Concientes de la complejidad de la tarea, convocamos al gremio a la elaboración colectiva del proyecto. Durante semanas y meses, en todas las secciones de la UTE, en las usinas y en las centrales telefónicas, en Montevideo y en el interior, cientos de trabajadores pusieron manos a la obra. Por momentos nos pareció que íbamos a naufragar en el intento, porque partíamos de un caos impresionante y porque naturalmente cada trabajador defendía lo que creía era lo mejor, en primer lugar para su área de trabajo. Pero lo logramos, y una inmensa hoja, que cubría la gran mesa de sesiones de la mesa directiva del sindicato, reflejaba en sus columnas y en cada una de sus líneas el fruto del trabajo colectivo. Fue una maravillosa experiencia. No me acuerdo cuantos años y cuanta lucha nos llevó plasmar ese proyecto en conquista, y cuantas modificaciones hubo que aceptar para que esto se transformara en norma presupuestal. No tengo claro tampoco cuanto barrió de tanto esfuerzo el autoritarismo de Pacheco y Pereira Reverbel primero, y la dictadura luego.

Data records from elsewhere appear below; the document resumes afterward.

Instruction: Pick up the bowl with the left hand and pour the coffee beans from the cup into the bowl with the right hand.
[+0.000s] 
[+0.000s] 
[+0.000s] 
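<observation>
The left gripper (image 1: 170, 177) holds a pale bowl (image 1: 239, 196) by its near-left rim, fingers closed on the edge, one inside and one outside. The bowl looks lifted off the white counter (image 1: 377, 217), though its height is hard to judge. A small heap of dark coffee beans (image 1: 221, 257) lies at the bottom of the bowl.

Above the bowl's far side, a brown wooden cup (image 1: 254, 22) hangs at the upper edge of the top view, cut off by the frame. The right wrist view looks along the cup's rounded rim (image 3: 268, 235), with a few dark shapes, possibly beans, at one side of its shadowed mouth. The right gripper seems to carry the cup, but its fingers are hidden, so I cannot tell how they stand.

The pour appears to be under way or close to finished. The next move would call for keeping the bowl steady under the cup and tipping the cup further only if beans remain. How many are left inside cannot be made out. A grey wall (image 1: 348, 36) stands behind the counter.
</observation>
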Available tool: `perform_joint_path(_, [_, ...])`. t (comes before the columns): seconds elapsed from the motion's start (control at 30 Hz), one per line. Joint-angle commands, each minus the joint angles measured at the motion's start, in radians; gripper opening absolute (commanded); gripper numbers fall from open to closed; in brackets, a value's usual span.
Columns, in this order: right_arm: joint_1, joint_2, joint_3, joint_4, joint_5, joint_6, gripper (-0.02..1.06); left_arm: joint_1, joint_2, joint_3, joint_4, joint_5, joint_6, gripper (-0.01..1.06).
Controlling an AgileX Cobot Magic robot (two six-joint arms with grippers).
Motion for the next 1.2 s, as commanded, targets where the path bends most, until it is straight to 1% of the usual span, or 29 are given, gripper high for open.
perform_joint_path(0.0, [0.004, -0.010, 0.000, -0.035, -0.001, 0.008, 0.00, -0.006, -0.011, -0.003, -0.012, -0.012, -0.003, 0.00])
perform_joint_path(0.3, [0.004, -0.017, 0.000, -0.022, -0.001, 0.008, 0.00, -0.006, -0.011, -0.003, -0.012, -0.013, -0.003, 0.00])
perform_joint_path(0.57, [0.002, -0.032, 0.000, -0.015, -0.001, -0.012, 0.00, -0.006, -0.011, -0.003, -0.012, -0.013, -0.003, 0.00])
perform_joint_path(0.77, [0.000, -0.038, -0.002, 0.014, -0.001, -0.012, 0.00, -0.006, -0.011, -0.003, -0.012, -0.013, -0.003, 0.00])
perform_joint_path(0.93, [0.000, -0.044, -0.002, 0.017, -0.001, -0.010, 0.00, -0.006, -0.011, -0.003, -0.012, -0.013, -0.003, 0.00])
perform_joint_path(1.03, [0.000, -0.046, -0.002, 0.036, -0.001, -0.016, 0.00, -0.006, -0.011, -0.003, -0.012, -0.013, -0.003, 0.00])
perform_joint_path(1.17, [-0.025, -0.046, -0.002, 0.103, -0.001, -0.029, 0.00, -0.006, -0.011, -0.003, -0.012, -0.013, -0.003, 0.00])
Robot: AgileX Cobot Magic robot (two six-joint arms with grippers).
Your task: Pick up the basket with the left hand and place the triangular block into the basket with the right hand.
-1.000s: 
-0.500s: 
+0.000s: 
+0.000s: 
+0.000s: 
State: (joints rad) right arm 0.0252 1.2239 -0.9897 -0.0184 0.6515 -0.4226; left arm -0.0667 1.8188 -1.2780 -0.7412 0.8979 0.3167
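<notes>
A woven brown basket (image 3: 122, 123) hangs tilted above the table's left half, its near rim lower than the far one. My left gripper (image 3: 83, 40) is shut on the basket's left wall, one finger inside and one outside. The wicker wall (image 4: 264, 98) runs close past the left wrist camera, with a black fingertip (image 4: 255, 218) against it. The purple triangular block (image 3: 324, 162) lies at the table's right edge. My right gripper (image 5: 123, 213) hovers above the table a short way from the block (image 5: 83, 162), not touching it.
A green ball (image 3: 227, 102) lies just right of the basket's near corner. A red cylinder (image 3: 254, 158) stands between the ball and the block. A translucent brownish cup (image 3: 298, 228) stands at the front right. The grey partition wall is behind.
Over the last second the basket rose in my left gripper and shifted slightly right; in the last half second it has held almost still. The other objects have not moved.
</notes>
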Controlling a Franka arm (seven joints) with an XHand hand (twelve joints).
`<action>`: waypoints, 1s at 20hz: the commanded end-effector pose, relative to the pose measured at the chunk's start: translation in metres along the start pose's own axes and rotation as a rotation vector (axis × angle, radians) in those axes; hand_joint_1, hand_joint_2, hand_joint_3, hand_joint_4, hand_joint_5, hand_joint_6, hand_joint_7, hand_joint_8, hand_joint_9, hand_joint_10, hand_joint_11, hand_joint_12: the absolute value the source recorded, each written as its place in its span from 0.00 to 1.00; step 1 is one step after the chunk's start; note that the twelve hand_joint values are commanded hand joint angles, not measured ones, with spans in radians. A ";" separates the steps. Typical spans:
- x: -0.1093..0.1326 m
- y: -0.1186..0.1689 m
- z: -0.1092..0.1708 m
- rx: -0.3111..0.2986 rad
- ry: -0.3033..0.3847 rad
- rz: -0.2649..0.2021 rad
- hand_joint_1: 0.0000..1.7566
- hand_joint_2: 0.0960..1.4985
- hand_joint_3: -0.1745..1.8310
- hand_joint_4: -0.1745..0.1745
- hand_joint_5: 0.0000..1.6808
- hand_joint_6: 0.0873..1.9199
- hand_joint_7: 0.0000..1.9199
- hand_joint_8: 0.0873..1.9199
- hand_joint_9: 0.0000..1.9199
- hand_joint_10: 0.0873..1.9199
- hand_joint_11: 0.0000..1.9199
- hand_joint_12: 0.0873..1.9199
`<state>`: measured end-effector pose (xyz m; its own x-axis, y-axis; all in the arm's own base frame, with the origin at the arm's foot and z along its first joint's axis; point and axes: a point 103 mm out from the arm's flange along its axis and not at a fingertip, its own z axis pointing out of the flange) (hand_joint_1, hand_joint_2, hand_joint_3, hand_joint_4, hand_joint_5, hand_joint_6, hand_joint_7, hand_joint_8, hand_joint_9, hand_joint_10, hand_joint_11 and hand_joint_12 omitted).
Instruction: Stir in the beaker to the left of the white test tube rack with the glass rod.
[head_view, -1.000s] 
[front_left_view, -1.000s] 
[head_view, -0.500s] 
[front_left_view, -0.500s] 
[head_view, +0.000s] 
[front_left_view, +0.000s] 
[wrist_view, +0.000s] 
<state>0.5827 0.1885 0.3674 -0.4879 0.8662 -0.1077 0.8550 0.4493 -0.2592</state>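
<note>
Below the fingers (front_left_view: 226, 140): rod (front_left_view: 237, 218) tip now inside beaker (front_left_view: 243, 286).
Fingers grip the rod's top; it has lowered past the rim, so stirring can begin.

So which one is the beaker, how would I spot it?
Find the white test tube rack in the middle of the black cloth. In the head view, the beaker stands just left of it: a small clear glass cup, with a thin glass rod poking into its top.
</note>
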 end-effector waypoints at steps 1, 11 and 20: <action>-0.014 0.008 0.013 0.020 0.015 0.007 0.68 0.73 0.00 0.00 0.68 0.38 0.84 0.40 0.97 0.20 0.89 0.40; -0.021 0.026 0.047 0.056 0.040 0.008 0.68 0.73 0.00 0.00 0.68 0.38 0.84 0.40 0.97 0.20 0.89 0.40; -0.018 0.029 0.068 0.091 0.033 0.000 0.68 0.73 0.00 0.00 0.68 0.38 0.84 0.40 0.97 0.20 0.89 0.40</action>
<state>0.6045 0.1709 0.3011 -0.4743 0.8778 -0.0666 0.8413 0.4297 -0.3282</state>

Pero de esos vientos no quiero referirme ahora. Mi propósito es recordar la valoración  que en aquel momento hicimos de la antigüedad en el trabajo y del papel que ella juega en la formación profesional, y de la necesidad, por tanto, de incluir tal concepto a la hora de establecer las normas para los ascensos y la mejora de las retribuciones.

Es que todavía no habían caído en el olvido las verdaderas hazañas que en el ámbito del trabajo llevaron a cabo modestos trabajadores, incluso con mínima escolaridad, desde los años de la penuria de recursos e insumos de la 2º guerra mundial para mantener los servicios eléctricos y telefónicos, o años después, durante las inundaciones del año 1959, e incluso en años de desarrollo de la red energética nacional.

¿Implicaba ese reconocimiento desconocer la necesidad de complementar el aprendizaje de la práctica con la incorporación mediante la enseñanza de conocimientos adicionales?  Es claro que no, y por eso incorporamos a las normas de ascenso, y junto a la antigüedad, el requerimiento en algunos casos de la prueba de suficiencia o el concurso, según el nivel de especialización requerida.

Recordando aquella experiencia me pareció un agravio propio de gente soberbia lo de la “escala de burros”. Porque al fin vamos a entendernos. A mi me pasó, y estoy seguro que también le ha pasado a cualquiera que, tenga título universitario, o de bachiller, o del nivel técnico que sea, al incorporarse a la actividad laboral no sintió la necesidad de complementar la enseñanza de los libros con la enseñanza de la práctica, y no debió apelar para ello a los viejos trabajadores, esos “burros sin diplomas” y a su experiencia acumulada a lo largo de años que comúnmente no pasan en vano. Pero claro, hay quienes, desde sitiales a los que la vida, la educación a la que lograron acceder y el mérito personal, olvidan esto y no vacilan en repetir lo del título a la hora de promover necesarias reformas en la carrera funcional olvidando asimismo la necesaria participación de los trabajadores en la elaboración de las propuestas.  Francamente, me pareció impresentable, para decir lo menos.